Selon cairo24, cette loi a été adoptée par un vote de 45 à 13, dans un contexte où les crimes motivés par la haine ont augmenté de 169 % entre 2018 et 2024.
Dans un communiqué, l'Observatoire a souligné que la nouvelle législation interdit strictement la promotion délibérée de la haine, y compris l'affichage de symboles nazis et d'autres emblèmes terroristes. De plus, elle introduit des sanctions plus sévères pour les crimes liés à l'intimidation, définissant l'intimidation comme tout acte destiné à créer la peur ou à compromettre la sécurité des fidèles et des visiteurs.
Cependant, cette loi a également suscité des critiques de la part de certains opposants et défenseurs des droits humains. Des inquiétudes ont été exprimées quant à la possibilité que des actions bienveillantes soient criminalisées, et des organisations de défense des droits civiques craignent que des définitions trop larges entraînent une surveillance accrue et une discrimination raciale contre les communautés marginalisées.

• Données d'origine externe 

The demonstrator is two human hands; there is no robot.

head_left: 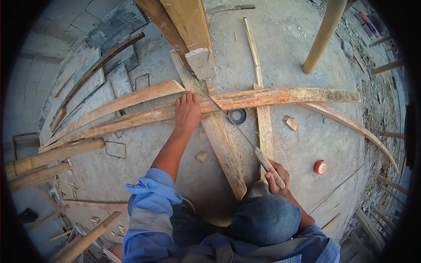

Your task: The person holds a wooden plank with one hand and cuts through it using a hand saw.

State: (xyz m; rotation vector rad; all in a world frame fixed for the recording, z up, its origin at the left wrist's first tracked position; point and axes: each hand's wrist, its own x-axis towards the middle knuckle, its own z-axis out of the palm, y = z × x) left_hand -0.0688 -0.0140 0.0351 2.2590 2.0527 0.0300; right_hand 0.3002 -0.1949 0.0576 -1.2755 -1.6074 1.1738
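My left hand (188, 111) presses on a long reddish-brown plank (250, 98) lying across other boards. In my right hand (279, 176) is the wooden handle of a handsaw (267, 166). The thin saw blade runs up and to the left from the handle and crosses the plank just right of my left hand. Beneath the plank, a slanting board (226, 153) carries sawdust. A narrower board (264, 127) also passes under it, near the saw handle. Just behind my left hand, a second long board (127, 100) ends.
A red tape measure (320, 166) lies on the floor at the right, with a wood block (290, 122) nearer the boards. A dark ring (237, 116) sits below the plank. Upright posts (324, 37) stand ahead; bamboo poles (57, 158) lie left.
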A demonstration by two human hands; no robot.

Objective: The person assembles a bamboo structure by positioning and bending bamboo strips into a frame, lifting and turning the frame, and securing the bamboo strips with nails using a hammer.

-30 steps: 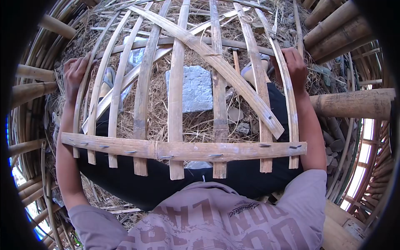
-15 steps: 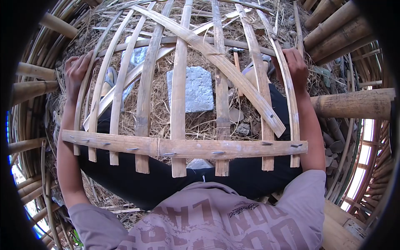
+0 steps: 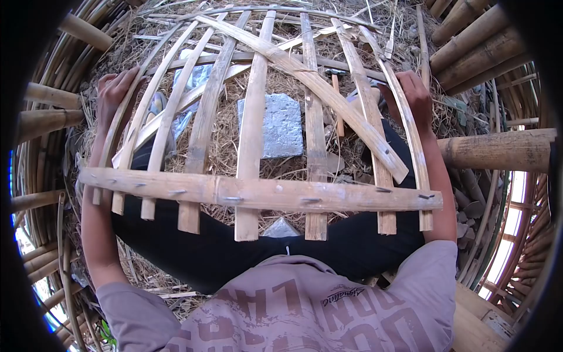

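Note:
A slatted bamboo panel (image 3: 248, 146) spans the view above my lap, its long slats crossed by a near bar (image 3: 264, 195) with bent nails showing. Diagonal strips brace it, one lying over the slats from upper left to lower right. My left hand (image 3: 115, 94) is closed around the panel's left outer slat. On the opposite side my right hand (image 3: 412, 97) grips the right outer slat, fingers curled over the edge. Fingertips of both hands are partly hidden behind the slats.
Below the panel, a pale stone block (image 3: 282, 126) rests on straw-covered ground. A hammer (image 3: 337, 102) lies right of it, partly behind the slats. Thick bamboo poles (image 3: 498, 149) jut in from the right, and more poles (image 3: 50, 126) from the left.
The panel has tilted: its near bar rises on the left and shifts slightly, and the far end shows more. Both hands keep their hold, the left moving slightly right.

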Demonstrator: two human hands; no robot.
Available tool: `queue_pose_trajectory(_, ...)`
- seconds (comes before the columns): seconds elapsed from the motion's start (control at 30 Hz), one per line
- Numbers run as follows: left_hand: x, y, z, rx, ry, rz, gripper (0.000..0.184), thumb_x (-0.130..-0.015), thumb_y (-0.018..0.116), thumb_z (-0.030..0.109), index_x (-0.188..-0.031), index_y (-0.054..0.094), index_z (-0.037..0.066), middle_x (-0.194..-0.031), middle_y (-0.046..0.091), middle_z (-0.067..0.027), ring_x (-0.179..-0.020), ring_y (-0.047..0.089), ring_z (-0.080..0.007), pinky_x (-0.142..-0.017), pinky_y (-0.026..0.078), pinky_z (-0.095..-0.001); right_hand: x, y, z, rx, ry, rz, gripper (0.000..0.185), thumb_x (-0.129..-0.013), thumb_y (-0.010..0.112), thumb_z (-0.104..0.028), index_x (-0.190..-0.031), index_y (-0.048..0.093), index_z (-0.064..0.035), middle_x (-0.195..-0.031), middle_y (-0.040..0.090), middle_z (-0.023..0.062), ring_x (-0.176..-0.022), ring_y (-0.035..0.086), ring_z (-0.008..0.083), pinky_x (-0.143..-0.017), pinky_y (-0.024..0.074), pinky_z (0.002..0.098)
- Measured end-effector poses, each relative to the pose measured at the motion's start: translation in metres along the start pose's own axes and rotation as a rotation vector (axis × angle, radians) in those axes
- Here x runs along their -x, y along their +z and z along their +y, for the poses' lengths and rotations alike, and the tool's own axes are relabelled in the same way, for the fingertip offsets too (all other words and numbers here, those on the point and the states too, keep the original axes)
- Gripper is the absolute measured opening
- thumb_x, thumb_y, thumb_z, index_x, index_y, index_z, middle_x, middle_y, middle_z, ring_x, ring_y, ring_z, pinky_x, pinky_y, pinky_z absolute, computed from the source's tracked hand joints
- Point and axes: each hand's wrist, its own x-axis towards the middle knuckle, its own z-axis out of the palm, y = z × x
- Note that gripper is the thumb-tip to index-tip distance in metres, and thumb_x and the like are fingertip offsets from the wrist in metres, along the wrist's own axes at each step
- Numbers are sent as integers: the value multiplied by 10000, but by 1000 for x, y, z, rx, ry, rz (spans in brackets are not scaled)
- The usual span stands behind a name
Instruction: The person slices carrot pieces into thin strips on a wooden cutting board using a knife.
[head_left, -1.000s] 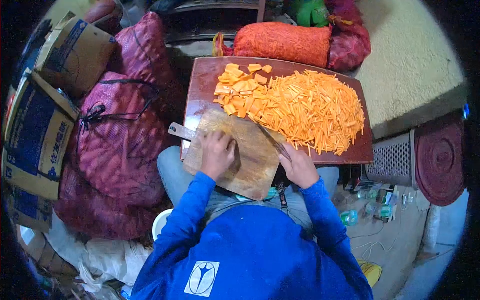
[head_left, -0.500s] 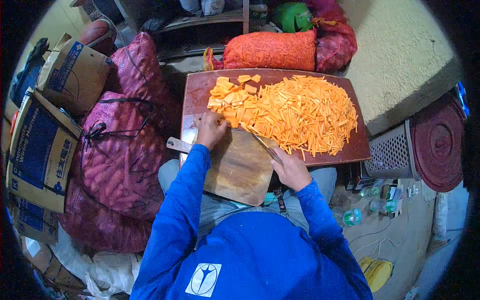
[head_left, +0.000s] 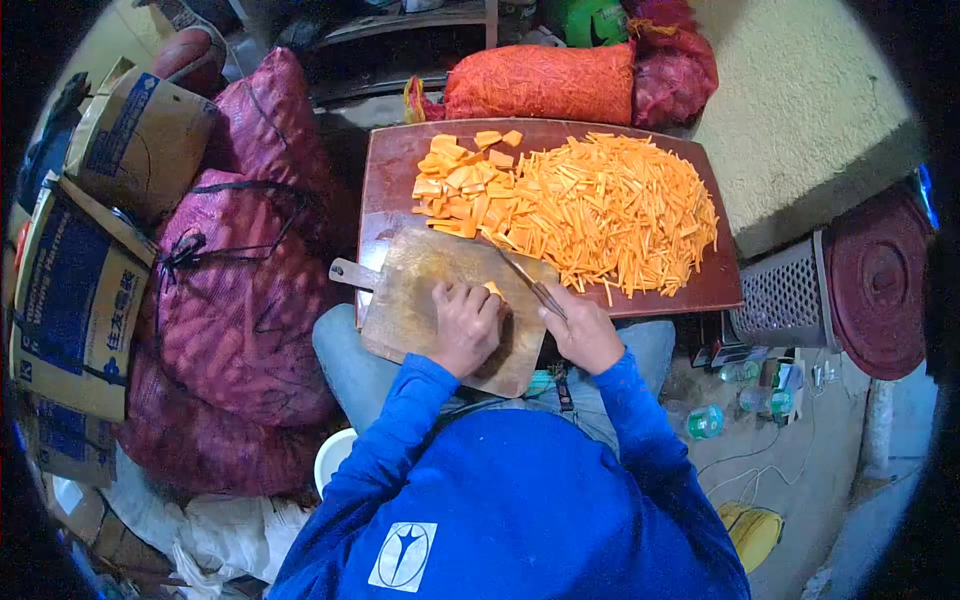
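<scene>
Left hand (head_left: 467, 328) moved to board (head_left: 415, 268), holding slice (head_left: 492, 287); right hand (head_left: 586, 330) grips knife (head_left: 529, 278); "Harness" carton (head_left: 78, 290).

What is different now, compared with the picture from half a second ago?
The left hand moved from the flat orange slices back over the cutting board, toward the body; an orange piece now shows at its fingers. The right hand still holds the knife.

Bright blue shirt (head_left: 510, 490), plain fabric, long sleeves (head_left: 640, 425) same blue, reaching the wrists. White square logo (head_left: 403, 556) on the wearer's left front: dark oval outline, dark figure inside, arms spread upward. Faded light-blue trousers (head_left: 340, 350), look like denim. Left hand (head_left: 467, 328) and right hand (head_left: 587, 332) both bare.
</scene>
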Motion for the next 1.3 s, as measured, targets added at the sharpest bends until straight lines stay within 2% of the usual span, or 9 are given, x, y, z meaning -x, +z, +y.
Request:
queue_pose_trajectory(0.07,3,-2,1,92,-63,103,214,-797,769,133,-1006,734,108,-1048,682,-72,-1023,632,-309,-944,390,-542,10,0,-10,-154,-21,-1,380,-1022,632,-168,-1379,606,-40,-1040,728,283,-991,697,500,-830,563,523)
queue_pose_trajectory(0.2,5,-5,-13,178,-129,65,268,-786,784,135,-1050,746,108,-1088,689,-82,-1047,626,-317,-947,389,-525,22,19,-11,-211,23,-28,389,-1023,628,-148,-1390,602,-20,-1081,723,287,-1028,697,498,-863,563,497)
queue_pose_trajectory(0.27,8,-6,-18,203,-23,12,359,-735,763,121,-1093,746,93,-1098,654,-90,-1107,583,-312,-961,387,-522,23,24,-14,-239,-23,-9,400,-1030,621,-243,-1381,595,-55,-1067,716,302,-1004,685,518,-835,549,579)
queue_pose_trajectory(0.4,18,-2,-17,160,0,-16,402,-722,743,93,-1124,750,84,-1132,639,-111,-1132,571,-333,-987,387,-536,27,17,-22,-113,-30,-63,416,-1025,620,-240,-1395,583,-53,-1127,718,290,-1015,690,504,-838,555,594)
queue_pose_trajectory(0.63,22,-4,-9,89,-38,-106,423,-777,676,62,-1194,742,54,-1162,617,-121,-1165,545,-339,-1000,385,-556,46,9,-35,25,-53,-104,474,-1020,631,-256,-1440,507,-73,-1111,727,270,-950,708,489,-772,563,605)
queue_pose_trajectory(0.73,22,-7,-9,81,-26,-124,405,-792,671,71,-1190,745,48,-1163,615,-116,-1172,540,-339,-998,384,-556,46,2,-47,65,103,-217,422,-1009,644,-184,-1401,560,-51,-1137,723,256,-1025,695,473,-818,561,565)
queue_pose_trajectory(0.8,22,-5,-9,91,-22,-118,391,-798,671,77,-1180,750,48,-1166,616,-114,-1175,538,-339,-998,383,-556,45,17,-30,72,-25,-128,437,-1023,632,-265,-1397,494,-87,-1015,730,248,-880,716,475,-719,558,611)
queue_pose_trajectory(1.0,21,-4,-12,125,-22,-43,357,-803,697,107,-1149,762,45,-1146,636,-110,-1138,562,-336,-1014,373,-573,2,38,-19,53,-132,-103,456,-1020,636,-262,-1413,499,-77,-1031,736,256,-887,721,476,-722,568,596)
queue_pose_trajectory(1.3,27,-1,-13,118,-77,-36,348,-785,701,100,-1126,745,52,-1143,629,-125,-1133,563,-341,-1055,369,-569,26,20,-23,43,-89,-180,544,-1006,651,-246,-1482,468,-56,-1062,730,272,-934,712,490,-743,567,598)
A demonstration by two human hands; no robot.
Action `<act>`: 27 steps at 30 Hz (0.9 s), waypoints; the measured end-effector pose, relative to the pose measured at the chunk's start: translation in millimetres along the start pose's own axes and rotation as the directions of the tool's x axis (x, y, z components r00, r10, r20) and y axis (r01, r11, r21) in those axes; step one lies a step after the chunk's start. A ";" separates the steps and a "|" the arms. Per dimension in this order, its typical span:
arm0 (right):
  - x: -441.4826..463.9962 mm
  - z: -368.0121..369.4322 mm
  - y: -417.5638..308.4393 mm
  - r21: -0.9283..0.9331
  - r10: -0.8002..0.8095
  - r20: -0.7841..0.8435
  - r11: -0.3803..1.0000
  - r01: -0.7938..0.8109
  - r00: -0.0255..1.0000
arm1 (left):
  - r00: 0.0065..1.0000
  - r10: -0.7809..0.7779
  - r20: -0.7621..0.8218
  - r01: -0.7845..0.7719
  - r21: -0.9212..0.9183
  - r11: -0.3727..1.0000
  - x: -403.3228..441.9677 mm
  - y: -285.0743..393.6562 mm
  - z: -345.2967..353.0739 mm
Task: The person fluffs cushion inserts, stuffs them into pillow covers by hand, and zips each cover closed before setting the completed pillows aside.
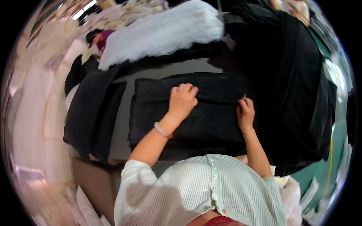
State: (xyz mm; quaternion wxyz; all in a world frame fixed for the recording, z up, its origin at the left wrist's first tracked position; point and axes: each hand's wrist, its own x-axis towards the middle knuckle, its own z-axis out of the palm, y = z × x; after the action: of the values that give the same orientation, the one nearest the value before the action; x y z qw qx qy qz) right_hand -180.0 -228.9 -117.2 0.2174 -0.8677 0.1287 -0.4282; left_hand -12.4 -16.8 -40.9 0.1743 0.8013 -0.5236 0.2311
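Black fabric [203, 120] lies folded on the grey table [126, 109] in front of me, its upper layer making a band along the far side. My left hand [183, 98], with a pale bangle at the wrist, is on the edge of that band near its middle, fingers curled over the cloth. At the right end of the fabric, my right hand [246, 111] pinches the edge of the same cloth between thumb and fingers.
A large heap of black fabric [294, 86] rises on the right. More black cloth [90, 113] hangs over the table's left side. White fluffy material [162, 34] lies at the far side. A person [101, 38] in purple is beyond it. A brown box [92, 184] stands lower left.
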 end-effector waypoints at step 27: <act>14.5 -70.4 0.2 0.760 0.404 0.567 0.079 -0.645 0.718 | 0.876 -0.454 -0.162 -0.236 -0.966 -0.110 -273.9 -185.8 -64.3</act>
State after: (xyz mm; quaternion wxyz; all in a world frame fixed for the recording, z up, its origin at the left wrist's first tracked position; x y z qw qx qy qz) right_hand -227.5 -253.9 -69.4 0.8248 -0.5041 0.1378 -0.2159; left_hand 52.0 297.1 -145.8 0.8440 0.3636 -0.3876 -0.0713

L'Observatoire a précisé que le gouvernement canadien a reconnu que les pratiques religieuses ordinaires ne constituent pas des crimes de haine. Il a également adopté un amendement permettant aux provinces d'obtenir une approbation avant toute poursuite, afin d'assurer une application équitable de la loi.
L'importance de cette initiative réside dans le besoin urgent d'un discours médiatique responsable qui reflète la vérité sur toutes les communautés, en particulier les musulmans.